Are labour unions toothless to fight for workers rights?


Saleh Al Shaibany

Muscat: It is generally believed that trade unions in Oman are mostly ceremonial and that most of them lack the influence to produce any significant changes to the working rights of their members.

The General Federation of Oman Trade Unions (GFOTU) oversees the creation of workers' unions in the Sultanate, but many members of the individual trade unions remain in the dark regarding the legal framework that governs their working rights.

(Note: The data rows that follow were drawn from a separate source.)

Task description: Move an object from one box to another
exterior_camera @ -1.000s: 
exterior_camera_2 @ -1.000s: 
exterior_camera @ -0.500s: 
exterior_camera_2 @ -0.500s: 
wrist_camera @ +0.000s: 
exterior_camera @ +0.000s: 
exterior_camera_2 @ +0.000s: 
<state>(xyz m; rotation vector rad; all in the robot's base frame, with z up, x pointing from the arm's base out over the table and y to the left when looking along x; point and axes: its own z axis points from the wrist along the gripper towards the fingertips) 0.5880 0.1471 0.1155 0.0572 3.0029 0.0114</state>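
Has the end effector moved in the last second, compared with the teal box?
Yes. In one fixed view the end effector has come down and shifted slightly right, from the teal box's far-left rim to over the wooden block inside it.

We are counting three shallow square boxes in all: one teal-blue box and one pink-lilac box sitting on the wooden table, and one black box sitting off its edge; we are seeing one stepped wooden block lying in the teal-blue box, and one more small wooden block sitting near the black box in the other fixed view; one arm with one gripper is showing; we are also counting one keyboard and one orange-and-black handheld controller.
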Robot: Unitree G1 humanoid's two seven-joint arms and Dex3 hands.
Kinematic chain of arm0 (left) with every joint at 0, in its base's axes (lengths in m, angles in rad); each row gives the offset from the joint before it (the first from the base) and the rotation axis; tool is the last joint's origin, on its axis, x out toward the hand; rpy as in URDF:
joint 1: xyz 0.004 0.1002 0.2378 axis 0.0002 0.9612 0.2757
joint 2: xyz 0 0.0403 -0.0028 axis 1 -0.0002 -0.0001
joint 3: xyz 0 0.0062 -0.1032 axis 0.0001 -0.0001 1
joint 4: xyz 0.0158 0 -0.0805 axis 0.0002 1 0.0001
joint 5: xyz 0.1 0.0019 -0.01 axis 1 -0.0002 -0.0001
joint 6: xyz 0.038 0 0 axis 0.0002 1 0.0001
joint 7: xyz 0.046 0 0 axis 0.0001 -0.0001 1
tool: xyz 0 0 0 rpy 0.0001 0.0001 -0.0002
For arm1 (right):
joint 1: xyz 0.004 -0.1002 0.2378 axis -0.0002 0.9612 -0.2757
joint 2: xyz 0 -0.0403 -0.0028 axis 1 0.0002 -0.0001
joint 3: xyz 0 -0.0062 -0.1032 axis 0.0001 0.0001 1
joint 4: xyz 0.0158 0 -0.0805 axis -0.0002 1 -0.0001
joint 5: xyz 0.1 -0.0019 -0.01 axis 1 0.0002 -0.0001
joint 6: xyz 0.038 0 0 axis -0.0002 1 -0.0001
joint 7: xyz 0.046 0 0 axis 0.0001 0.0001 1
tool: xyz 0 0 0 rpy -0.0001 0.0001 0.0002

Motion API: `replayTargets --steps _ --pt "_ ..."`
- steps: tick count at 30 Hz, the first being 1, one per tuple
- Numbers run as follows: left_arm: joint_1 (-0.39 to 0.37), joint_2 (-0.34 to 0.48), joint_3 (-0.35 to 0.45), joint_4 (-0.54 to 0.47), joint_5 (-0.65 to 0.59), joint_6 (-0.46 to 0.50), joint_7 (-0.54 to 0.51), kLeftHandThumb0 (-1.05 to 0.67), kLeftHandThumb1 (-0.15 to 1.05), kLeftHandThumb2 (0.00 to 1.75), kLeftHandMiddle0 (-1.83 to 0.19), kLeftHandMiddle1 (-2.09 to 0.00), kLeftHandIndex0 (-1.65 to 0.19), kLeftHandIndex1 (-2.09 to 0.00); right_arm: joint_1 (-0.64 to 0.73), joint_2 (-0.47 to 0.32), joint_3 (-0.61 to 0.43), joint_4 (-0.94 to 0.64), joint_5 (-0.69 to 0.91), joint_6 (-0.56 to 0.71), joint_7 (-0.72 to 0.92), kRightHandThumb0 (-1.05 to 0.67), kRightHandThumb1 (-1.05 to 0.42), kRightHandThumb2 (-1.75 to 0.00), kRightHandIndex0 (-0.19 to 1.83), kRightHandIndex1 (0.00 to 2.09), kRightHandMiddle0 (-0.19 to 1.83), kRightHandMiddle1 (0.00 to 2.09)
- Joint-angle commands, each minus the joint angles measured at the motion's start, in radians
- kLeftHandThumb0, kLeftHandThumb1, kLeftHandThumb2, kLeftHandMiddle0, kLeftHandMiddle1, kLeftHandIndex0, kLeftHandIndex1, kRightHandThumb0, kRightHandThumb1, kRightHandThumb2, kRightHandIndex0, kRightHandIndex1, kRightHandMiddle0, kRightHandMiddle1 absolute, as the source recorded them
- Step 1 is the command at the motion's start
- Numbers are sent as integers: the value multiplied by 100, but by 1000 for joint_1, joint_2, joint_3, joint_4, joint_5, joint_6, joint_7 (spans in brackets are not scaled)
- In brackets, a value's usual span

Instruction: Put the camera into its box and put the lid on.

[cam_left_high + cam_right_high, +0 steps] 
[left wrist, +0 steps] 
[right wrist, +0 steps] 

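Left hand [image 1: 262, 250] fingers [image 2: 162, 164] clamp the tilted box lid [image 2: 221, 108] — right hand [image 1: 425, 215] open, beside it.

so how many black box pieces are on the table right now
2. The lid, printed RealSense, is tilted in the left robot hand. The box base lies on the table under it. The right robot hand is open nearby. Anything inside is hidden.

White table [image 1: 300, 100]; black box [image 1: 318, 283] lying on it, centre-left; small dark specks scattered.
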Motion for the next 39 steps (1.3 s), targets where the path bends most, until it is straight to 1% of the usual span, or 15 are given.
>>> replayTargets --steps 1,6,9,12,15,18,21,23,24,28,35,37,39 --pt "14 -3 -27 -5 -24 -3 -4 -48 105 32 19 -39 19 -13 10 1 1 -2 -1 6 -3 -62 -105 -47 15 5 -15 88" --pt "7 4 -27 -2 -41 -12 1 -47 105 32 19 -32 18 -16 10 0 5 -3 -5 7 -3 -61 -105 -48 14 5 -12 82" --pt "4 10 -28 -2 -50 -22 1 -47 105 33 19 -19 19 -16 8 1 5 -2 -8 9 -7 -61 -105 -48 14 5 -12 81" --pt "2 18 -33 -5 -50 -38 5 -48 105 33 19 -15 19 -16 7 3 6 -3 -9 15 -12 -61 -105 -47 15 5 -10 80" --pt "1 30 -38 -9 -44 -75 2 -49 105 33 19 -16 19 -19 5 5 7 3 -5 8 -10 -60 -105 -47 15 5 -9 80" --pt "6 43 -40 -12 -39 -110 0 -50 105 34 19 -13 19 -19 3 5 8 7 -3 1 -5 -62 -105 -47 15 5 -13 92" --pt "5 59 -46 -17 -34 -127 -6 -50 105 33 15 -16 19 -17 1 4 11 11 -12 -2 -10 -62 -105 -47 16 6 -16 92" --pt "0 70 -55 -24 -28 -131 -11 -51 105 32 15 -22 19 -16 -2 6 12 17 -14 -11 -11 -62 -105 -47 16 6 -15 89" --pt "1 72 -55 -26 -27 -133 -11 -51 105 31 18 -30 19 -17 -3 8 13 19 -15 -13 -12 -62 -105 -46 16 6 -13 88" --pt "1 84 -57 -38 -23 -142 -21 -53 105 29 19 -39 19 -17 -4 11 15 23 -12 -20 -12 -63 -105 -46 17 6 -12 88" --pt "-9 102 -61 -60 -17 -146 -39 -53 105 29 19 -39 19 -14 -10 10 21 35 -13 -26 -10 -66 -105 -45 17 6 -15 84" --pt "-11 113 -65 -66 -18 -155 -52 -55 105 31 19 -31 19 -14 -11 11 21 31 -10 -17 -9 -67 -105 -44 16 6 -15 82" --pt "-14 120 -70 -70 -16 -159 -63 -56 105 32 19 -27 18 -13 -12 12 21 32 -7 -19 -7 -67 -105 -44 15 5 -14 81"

There are some 70 labour unions in the country, and to apply to join one, people must register with the Ministry of Manpower.

Strict control
The Ministry of Manpower has the right to reject the creation of any company's labour union if the "application does not meet the requirements." Hence, the state maintains firm control while monitoring all trade unions in the country. For example, the unions' activities are restricted by the requirement that labour leaders notify the Ministry of Manpower at least one month in advance of union meetings.

Permission for strike
By law, labour union members cannot organise strikes whenever they wish. The procedure to organise a strike is cumbersome since it must be supported by the majority of the workers and employers must be notified well in advance.

Hence, strikes in Oman, unlike in most other countries, cannot be instantaneous. However, the concession to permit the establishment of labour unions has paid off in a certain way.

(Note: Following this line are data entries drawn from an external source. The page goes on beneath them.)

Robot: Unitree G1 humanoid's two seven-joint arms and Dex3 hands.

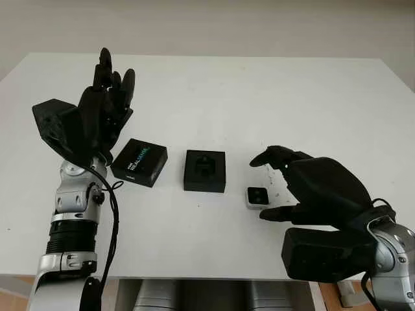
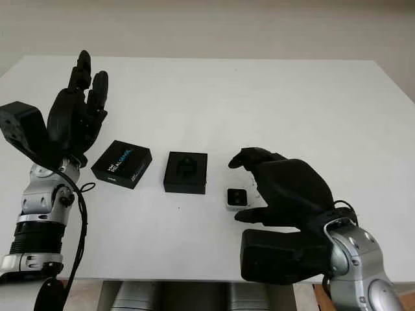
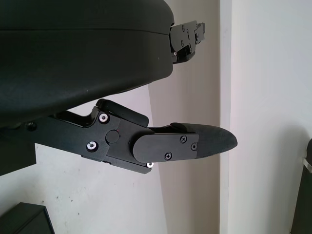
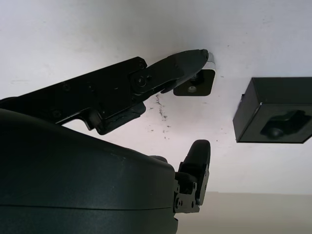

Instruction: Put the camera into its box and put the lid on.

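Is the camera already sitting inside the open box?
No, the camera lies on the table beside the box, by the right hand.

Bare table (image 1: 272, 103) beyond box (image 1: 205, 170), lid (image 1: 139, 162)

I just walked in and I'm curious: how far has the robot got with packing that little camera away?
Nothing looks finished yet. The camera lies on the table, beside the open box, and the lid lies on the box's other side. In hand: the right robot hand is open around the camera, one fingertip at its edge. The left robot hand is open, raised near the lid. Left: grasp, load, close.
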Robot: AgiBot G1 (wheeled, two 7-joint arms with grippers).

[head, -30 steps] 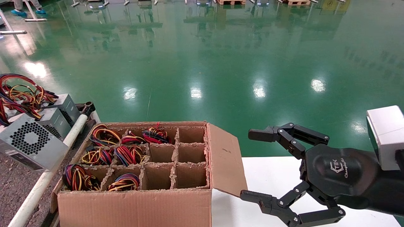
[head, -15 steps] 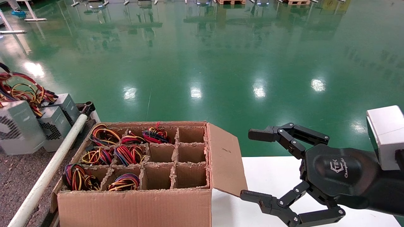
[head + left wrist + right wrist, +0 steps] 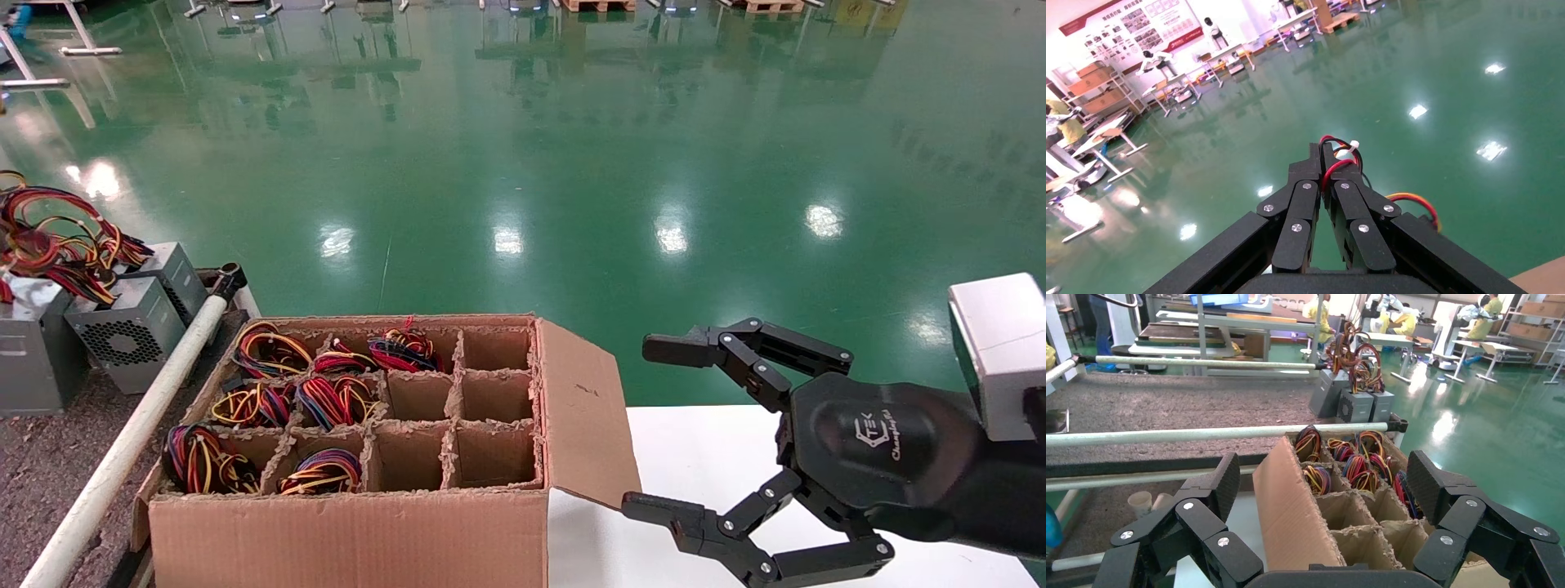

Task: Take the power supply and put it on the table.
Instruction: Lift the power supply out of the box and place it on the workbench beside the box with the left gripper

The minimum wage has been increased twice in two years and a compulsory annual increment for everyone has been established. But in the early years of their creation, the labour unions still operated nervously, with their leaders unsure of how best to represent the rights of their members.

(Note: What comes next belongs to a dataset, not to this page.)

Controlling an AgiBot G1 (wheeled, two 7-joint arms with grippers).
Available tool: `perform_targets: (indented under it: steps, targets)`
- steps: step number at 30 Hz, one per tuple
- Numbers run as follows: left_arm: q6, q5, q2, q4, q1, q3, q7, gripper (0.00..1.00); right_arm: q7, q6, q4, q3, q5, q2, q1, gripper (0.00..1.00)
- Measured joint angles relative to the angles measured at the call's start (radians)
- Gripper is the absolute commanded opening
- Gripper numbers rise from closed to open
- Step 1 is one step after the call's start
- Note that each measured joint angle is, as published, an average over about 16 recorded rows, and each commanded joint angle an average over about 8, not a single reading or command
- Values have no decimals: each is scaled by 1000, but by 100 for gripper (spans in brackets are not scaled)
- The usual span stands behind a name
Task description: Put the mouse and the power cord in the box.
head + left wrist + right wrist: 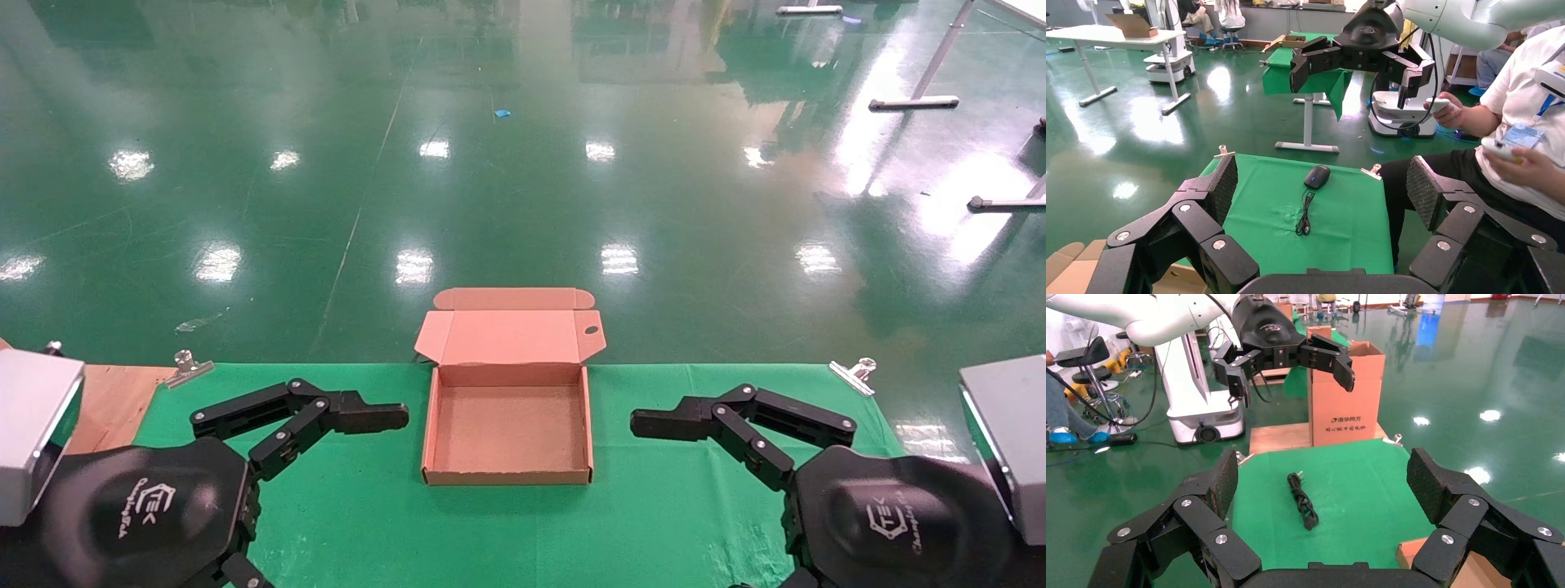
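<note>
The brown cardboard box [507,469] lies open at the middle of the green cloth, lid flap folded back, nothing inside. My left gripper [384,418] hovers open just left of it, and my right gripper [654,425] open just right of it. The black mouse [1317,176] with its thin cable [1305,214] rests on the cloth on the right side, seen between the left gripper's [1322,184] spread fingers. The black bundled power cord [1302,501] lies on the cloth on the left side, framed by the right gripper [1324,478]. Both are hidden in the head view.
Metal clips [186,365] [854,371] pin the cloth at the table's far corners. A tall cardboard carton [1346,395] stands beyond the left end. A seated person [1517,110] is beside the right end. Shiny green floor lies beyond the table.
</note>
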Motion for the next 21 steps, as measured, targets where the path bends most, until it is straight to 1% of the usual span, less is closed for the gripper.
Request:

Many trade-union members have already noticed the weaknesses of their leaders too.

These weaknesses are mainly ascribed to the imperfection of the legal framework that creates laws to govern the unions.

The leaders are often senior managers in their respective companies and often represent the interests of their employers and not of their members. Weak union leadership in the early years has denied the country some much-needed industrial militancy.

For example, with regard to the recent demands made by the workers of airlines and oil and gas companies, employers from both industries refused to budge and deliberately allowed the strikes to continue.

Why? Because they had the luxury of employing a large number of expatriate workers who could work double shifts to compensate for the loss of hours caused by striking Omani personnel.

Trump card
 The Omani workers had not considered this carefully manoeuvred trump card before they put down their tools, but the message was painfully received by the protestors.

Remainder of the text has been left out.